O foco principal da apuração são os depoimentos de oito executivos, que ocorrerão de forma presencial e por videoconferência. As audiências têm como objetivo esclarecer as operações financeiras da instituição e o suposto envolvimento de figuras políticas no esquema investigado.
A PF busca compreender a complexa rede de relações que levou o Banco Master a uma crise de liquidez, além das tentativas de negociação com instituições públicas, especialmente o BRB. Os executivos convocados deverão detalhar aspectos da gestão do banco e das tratativas realizadas durante o período crítico.

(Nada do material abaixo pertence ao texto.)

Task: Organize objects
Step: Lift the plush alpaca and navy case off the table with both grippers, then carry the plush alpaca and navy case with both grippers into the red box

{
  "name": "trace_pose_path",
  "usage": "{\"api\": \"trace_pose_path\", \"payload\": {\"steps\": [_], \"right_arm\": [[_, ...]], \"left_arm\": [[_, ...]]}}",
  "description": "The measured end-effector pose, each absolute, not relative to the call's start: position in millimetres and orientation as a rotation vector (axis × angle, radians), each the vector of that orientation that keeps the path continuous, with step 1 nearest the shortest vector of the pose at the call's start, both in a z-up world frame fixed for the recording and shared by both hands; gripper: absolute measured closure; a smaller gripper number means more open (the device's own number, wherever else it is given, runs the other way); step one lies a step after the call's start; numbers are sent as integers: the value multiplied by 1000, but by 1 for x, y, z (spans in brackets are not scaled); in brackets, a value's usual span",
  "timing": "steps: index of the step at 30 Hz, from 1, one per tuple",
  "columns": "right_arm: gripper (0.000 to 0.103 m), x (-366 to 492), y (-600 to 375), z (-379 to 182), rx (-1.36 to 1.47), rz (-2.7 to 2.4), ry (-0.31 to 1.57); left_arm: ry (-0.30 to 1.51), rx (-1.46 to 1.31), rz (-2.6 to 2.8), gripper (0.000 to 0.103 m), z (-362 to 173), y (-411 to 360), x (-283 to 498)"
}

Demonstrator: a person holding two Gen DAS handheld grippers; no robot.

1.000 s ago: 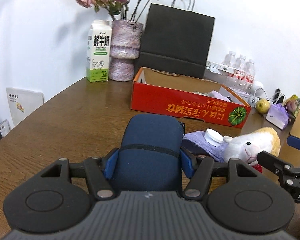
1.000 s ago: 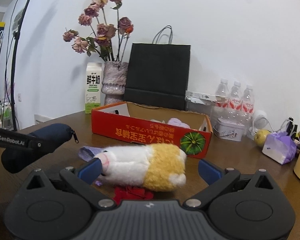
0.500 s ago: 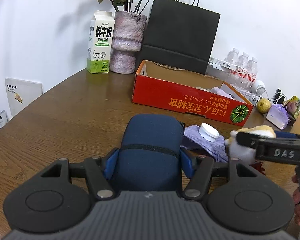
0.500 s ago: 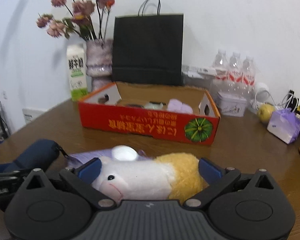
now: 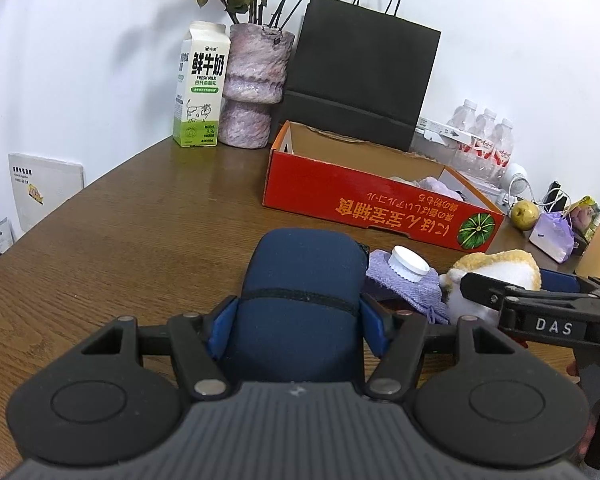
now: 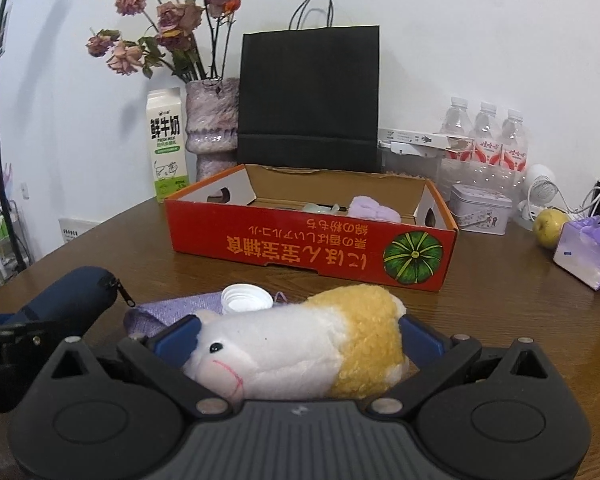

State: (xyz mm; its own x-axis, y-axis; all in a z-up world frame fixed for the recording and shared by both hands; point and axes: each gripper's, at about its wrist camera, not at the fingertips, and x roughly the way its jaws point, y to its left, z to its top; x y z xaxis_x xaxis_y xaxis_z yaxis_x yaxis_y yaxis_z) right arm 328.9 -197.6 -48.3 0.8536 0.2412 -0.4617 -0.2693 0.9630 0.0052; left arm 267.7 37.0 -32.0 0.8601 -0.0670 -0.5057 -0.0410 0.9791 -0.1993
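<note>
My left gripper (image 5: 299,316) is shut on a navy zip pouch (image 5: 300,276), its blue pads pressed on both sides; the pouch also shows at the left of the right wrist view (image 6: 76,296). My right gripper (image 6: 298,336) stands open, its fingers on either side of a white and yellow plush toy (image 6: 300,344) lying on the brown table (image 5: 140,240). The blue pads sit at the toy's head and rear without squeezing it. Behind the toy lies a purple cloth (image 6: 172,308) with a white cap (image 6: 246,298) on it. The open red cardboard box (image 6: 300,240) stands beyond.
Against the wall stand a milk carton (image 5: 198,84), a vase of dried roses (image 5: 256,80) and a black paper bag (image 5: 360,64). On the right are water bottles (image 6: 486,136), a small tin (image 6: 480,208), an apple (image 6: 550,222) and a purple packet (image 6: 588,252).
My right gripper has moved forward so its fingers now reach along both sides of the plush toy. The left gripper has kept its hold on the pouch and stayed put.
</note>
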Motion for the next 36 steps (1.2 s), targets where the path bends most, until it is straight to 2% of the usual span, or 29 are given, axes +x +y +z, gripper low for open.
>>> {"api": "trace_pose_path", "payload": {"steps": [8,12,15,17,27,33,36], "right_arm": [[16,315,-201,-46,-61,266,426],[15,311,-202,-45,-59,271,419],[3,310,-209,-43,-32,293,429],[0,312,-213,-40,-32,321,453],[0,345,-200,-31,-251,441,621],[0,350,-207,-38,-198,468,628],[7,345,-208,-39,-185,463,601]], "left_arm": [[538,-198,-23,39,-32,34,267],[539,-192,-24,39,-32,33,268],[544,-194,-22,39,-33,34,269],[543,-193,-25,39,-33,33,268],[560,-186,-38,39,-34,31,269],[556,-169,-45,39,-34,26,268],[553,-163,-39,39,-32,24,267]]}}
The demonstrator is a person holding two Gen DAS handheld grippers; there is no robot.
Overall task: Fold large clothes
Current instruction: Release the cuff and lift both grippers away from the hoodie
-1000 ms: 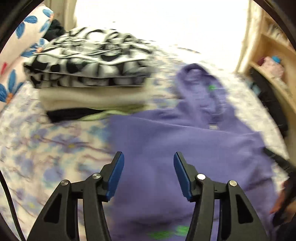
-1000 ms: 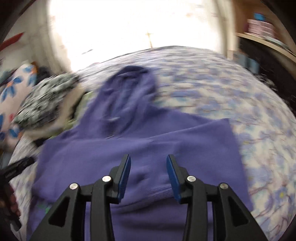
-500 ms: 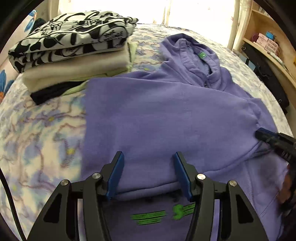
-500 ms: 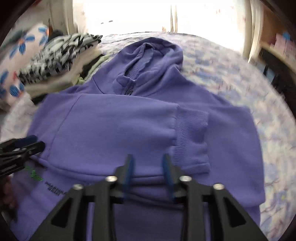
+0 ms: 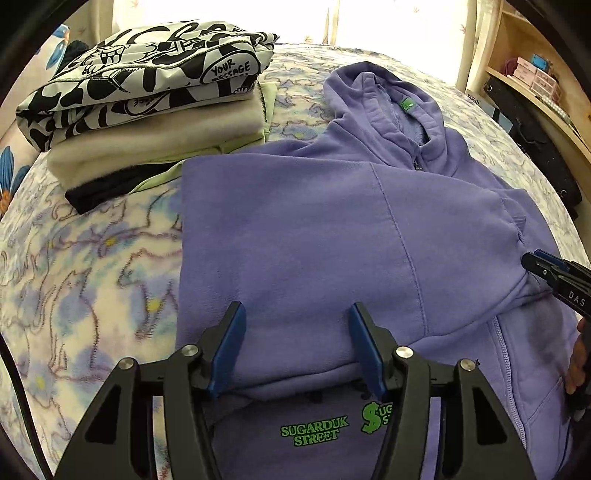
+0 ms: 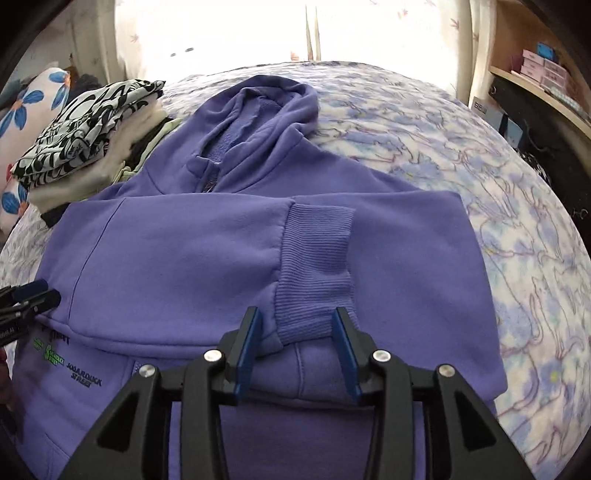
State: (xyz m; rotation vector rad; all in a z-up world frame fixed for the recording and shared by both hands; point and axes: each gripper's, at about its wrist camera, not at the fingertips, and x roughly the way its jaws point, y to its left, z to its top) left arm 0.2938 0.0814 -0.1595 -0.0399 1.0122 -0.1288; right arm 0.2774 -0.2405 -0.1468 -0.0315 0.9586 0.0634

O caso tramita no STF devido à suspeita de envolvimento de autoridade com foro privilegiado: o deputado federal João Carlos Bacelar (PL). No entanto, investigadores avaliam que, caso fique comprovado que o parlamentar não ocupa papel central nas supostas irregularidades, o processo poderá ser remetido à primeira instância da Justiça Federal.
O relator do inquérito no Supremo é o ministro Dias Toffoli. Decisões recentes do magistrado teriam gerado desconforto nos bastidores da Corte e entre delegados da PF, que apontam limitações às atribuições investigativas no âmbito do processo. Para alguns ministros, a eventual remessa do caso à primeira instância é vista como uma “saída honrosa” para o tribunal.
Paralelamente às investigações, a situação financeira do Banco Master segue sendo administrada pelo Fundo Garantidor de Créditos (FGC). Em depoimento à Polícia Federal, o empresário Daniel Vorcaro, controlador da instituição, admitiu que o banco enfrentava sérios problemas de liquidez, caracterizados pela falta de recursos em caixa para honrar compromissos imediatos.